Quand elle découvrira tout cela, June ira même jusqu’à
mettre le feu au bateau abritant le corps de son fiancé… Non seulement elle le censure, mais en plus
elle le bannit !
Ça me semble être une bonne illustration de ce féminisme 2.0
qui, à coup de slogans, tente à tout prix au-delà de toute forme de raison et
au-delà de toute forme de logique, de censurer voire d'exclure au seul nom de
la morale, d'une morale uniquement féminine bien entendu. Qu'importe,
d'ailleurs, si l'acte répréhensible a été commis pour le bien d'une femme (en
l'occurrence, ici, de June elle-même puisque l’argent a servi à lui acheter sa
bague de fiançailles) ; ce qui compte, c'est qu'il a été commis et qu'il
doit être puni non pas par la loi, mais par les personnes qui se considèrent
moralement plus aptes que la moyenne à juger du bien et du mal.
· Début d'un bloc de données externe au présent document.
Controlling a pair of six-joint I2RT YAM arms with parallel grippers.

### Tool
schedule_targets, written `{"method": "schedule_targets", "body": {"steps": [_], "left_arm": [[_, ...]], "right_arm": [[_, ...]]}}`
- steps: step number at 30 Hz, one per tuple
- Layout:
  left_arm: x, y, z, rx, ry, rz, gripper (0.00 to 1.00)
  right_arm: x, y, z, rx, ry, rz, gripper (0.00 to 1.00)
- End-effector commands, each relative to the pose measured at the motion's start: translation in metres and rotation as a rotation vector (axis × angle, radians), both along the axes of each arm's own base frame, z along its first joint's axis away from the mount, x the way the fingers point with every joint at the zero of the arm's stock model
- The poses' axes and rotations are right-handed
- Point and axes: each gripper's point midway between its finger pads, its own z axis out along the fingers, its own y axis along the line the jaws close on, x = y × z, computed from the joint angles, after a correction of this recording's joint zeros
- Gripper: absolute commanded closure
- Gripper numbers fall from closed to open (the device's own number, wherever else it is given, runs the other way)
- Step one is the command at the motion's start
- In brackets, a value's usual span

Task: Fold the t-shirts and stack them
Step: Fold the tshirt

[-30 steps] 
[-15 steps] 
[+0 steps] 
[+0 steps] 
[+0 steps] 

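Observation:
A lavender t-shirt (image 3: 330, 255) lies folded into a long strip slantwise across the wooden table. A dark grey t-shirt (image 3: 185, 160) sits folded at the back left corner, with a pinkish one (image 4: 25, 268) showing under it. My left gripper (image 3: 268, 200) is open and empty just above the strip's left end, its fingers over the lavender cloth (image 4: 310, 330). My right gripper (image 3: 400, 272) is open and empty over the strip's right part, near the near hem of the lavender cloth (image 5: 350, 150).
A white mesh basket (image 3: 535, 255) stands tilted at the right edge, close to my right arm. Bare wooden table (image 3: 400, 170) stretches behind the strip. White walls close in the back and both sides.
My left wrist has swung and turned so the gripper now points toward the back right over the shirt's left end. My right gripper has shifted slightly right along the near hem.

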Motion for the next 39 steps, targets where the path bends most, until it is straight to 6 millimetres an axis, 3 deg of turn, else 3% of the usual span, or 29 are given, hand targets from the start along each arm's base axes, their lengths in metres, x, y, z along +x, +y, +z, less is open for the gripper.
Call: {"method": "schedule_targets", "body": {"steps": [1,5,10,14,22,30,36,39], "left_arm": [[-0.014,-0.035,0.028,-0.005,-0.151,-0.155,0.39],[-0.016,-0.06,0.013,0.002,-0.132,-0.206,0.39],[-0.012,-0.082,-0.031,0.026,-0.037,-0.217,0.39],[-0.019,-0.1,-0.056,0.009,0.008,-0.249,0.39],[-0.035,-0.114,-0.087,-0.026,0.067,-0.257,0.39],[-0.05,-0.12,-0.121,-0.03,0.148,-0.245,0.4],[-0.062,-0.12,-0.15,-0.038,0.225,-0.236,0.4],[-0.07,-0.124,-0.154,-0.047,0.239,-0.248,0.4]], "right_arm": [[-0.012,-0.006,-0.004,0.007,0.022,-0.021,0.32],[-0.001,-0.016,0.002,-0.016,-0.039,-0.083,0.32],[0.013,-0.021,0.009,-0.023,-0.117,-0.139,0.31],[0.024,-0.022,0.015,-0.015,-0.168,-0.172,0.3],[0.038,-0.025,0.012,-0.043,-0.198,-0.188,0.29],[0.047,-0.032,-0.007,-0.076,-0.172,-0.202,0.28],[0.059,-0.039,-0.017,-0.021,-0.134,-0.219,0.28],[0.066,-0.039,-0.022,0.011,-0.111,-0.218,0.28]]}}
En effet, le jeune Liam a été kidnappé pour être torturé car il était soupçonné d'avoir enregistré des conversations compromettantes sur cassette suite à la découverte d'un boîtier en sa possession où était inscrit "Police : preuve cruciale" (ce qui est supposé être une traduction du titre bien connu du groupe Police : "Murder by numbers"). Nous avons donc l’incarnation du féminisme 2.0 qui, fort de sa morale personnelle, nourri aux théories sur le genre, se permet de réduire au silence plusieurs hommes (certes pas des enfants de chœur mais, au final, tel n'était quand même pas son rôle) et d'assassiner froidement son fiancé et le chef de la police locale (qui, tout corrompu qu'il était, aurait quand même bien mérité un procès)… tout cela, donc, pour une simple confusion entre une cassette audio qui aurait pu contenir des révélations scandaleuses au sujet des personnes que June a assassinées et une cassette audio prouvant la grande passion de son fiancé (maintes fois rappelée dans l'ouvrage) pour le groupe Police et le chanteur Sting…
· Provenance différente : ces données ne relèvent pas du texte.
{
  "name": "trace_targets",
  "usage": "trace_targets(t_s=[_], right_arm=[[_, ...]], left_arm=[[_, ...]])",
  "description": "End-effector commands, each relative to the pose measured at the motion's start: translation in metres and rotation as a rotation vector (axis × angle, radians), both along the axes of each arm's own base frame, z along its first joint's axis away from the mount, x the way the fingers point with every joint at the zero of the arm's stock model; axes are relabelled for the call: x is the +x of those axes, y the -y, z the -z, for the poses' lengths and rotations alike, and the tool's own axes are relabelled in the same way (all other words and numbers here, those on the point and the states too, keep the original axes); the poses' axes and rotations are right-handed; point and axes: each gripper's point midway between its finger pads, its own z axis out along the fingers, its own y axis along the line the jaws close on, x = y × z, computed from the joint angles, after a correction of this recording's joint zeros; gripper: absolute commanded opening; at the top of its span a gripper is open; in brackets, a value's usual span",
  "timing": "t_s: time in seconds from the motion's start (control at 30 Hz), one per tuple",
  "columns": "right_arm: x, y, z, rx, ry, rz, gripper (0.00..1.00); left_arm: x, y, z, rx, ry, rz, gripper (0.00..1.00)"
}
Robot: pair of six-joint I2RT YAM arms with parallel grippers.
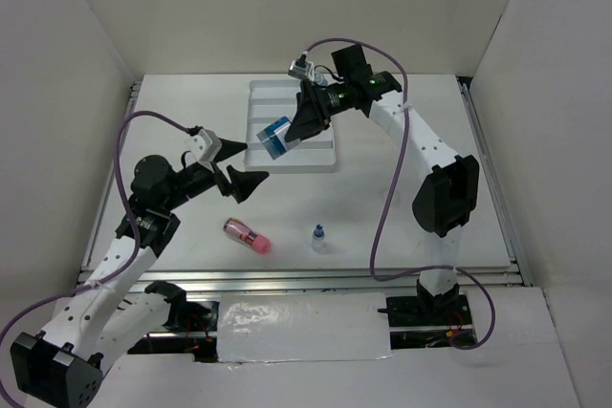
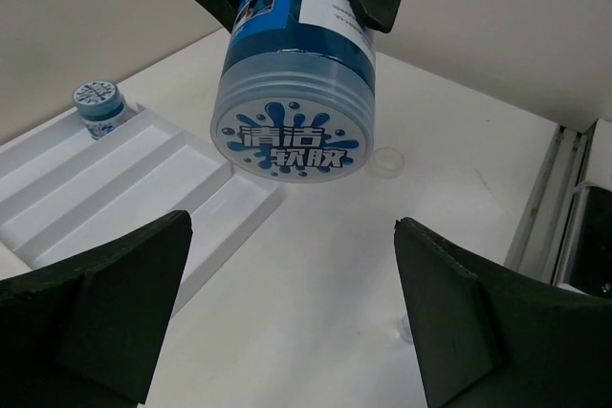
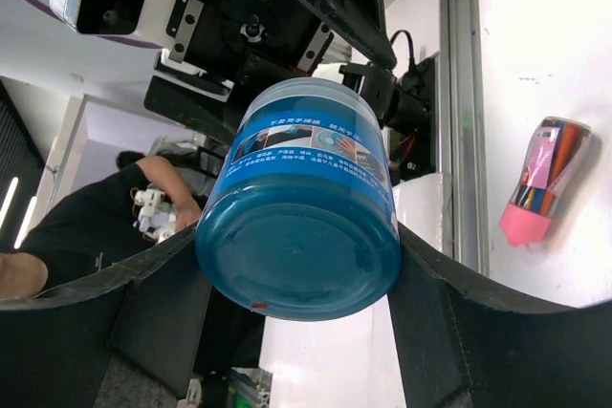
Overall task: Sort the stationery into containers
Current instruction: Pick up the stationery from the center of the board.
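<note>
Over on the left, the left hand [image 1: 239,167] hung spread and empty above the table [image 1: 182,112]. A pink stick-shaped tube [image 1: 247,235] and a tiny clear blue-capped bottle [image 1: 316,237] lay unsorted. Rightward, the right hand [image 1: 293,130] pinched a squat blue round pot [image 3: 296,226] over the white four-compartment tray [image 1: 317,147]. It looked ready for lowering and release.

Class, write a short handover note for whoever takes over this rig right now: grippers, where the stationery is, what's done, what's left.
Right gripper: shut on a blue pot, raised by the white tray, not yet released.
Left gripper: open, empty, hovering beside the tray.
Done: the other blue pot stands in the tray.
Left: set the held pot down, then the pink tube, small bottle and white ring, all loose on the table.
</note>
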Motion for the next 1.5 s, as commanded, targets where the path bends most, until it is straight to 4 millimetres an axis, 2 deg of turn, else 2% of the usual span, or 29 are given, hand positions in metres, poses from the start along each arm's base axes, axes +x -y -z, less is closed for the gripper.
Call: trace_targets(t_s=[0.0,0.2,0.23,0.3,0.43,0.77,0.93,1.3,1.47], right_arm=[[-0.050,0.020,-0.064,0.196,0.060,-0.225,0.10],[-0.063,0.018,-0.059,0.174,0.051,-0.260,0.09],[-0.065,0.017,-0.061,0.187,0.096,-0.266,0.09],[-0.069,0.017,-0.055,0.161,0.055,-0.275,0.09],[-0.072,0.015,-0.054,0.162,0.090,-0.287,0.09],[-0.067,0.013,-0.046,0.144,0.062,-0.287,0.08],[-0.068,0.012,-0.043,0.140,0.064,-0.295,0.08],[-0.072,0.010,-0.038,0.116,0.072,-0.303,0.08],[-0.071,0.009,-0.036,0.110,0.066,-0.300,0.07]], left_arm=[[0.005,-0.001,-0.018,0.017,0.091,-0.024,0.99],[0.015,-0.001,-0.019,0.030,0.083,-0.066,0.99],[0.015,0.000,-0.019,0.030,0.082,-0.058,0.99],[0.014,0.002,-0.024,0.021,0.090,-0.046,0.99],[0.014,0.004,-0.029,0.011,0.094,-0.038,0.99],[-0.006,0.013,-0.046,0.024,0.167,0.076,0.99],[-0.006,0.011,-0.054,0.029,0.193,0.060,0.99],[-0.002,0.012,-0.058,0.037,0.192,0.055,0.99],[-0.002,0.012,-0.054,0.043,0.177,0.061,0.91]])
Or, nous connaissons tous nombre de cas où les nouvelles
idéologies en provenance des États-Unis d'Amérique se sont permis de censurer,
d'accuser, de condamner et de briser les vies de personnes innocentes de ce qu'on
leur reprochait, et parfois simplement coupables de ne pas avoir été comprises par
les détenteurs de la nouvelle moralité.
Ici, pour un sujet aussi bénin, pour une bête chanson, plusieurs vies furent gâchées
et deux anéanties. Suis-je vraiment le seul à qui ça rappelle des faits réels ?
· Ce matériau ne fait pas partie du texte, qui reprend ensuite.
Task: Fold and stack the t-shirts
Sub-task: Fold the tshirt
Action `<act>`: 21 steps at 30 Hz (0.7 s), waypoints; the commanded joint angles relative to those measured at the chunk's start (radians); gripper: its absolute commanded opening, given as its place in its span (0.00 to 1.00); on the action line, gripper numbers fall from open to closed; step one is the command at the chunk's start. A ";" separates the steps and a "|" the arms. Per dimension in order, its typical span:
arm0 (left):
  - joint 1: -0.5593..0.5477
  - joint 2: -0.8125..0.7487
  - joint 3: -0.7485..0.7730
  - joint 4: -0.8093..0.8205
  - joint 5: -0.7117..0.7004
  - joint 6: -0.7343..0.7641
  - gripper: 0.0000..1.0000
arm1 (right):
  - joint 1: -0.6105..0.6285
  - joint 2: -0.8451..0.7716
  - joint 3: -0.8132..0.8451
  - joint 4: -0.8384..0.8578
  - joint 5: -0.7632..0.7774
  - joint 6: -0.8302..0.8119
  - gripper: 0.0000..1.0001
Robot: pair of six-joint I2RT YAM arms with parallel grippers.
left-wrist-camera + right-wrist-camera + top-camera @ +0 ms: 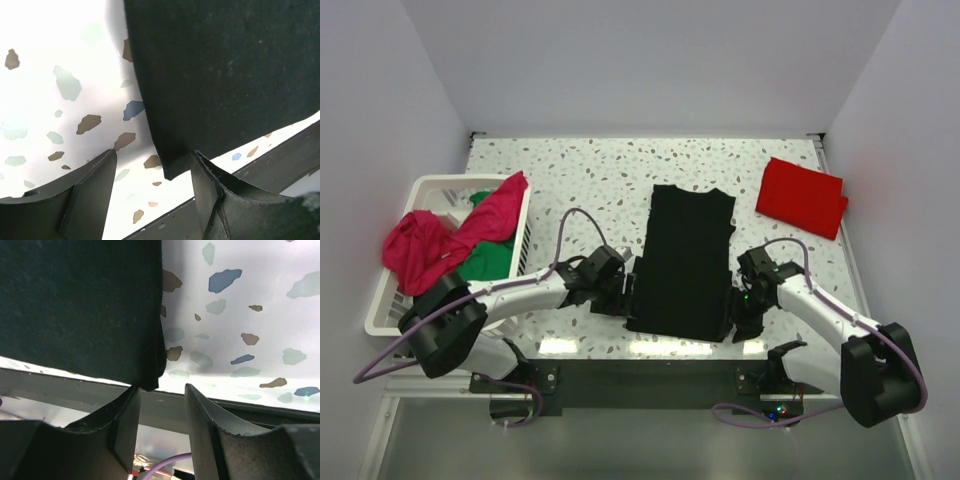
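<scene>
Black t-shirt (685,260) lies flat mid-table as a long narrow panel, sleeves apparently turned in, its hem at the near edge where both arms can reach it. The left gripper (154,155) sits low at the near left corner, jaws apart with that corner between them; the right gripper (161,387) mirrors it at the near right corner, jaws also apart, nothing clamped. Taking both corners at once would likely let the hem be carried far for a cross fold. A folded red t-shirt (802,197) waits far right, probably the stack's base, while magenta-pink (440,240) and green (485,262) shirts spill from the white laundry basket (430,185) at left. The tabletop (590,170) is pale speckled terrazzo, with plain white walls on three sides
</scene>
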 commanded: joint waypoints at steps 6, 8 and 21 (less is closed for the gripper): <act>-0.002 -0.006 -0.024 0.006 -0.013 -0.055 0.62 | 0.049 0.039 -0.037 0.132 0.004 0.100 0.43; -0.004 -0.001 -0.021 -0.003 -0.009 -0.061 0.61 | 0.061 0.060 -0.036 0.152 0.012 0.103 0.42; -0.036 0.046 -0.032 -0.005 0.062 -0.092 0.41 | 0.076 0.096 -0.019 0.142 0.046 0.097 0.27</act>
Des vies sociales détruites en raison de deux pauvres mots malheureux, des
familles brisées en raison d’une accusation mensongère basée sur un malentendu…
Si June était à côté de la plaque en ce qui concerne le paternalisme qui serait forcément toxique, le livre n'oublie pas de dénoncer le sentiment de supériorité qui aveugle trop d'hommes : cette simple domestique, révoltée par le peu de cas que tous ces hommes ont fait de la vie de sa jeune apprentie, a décidé de tous les faire tomber en collaborant avec les autorités. C'est de ce genre de femme, ce genre de femme égale aux hommes, cette féministe 1.0, que ces messieurs auraient dû se méfier car elle avait bel et bien le monde droit de son côté. Mais sans aucune finesse, son aucun discernement, c'est pourtant June qui les a punis de façon expéditive, définitive et totalement illégitime.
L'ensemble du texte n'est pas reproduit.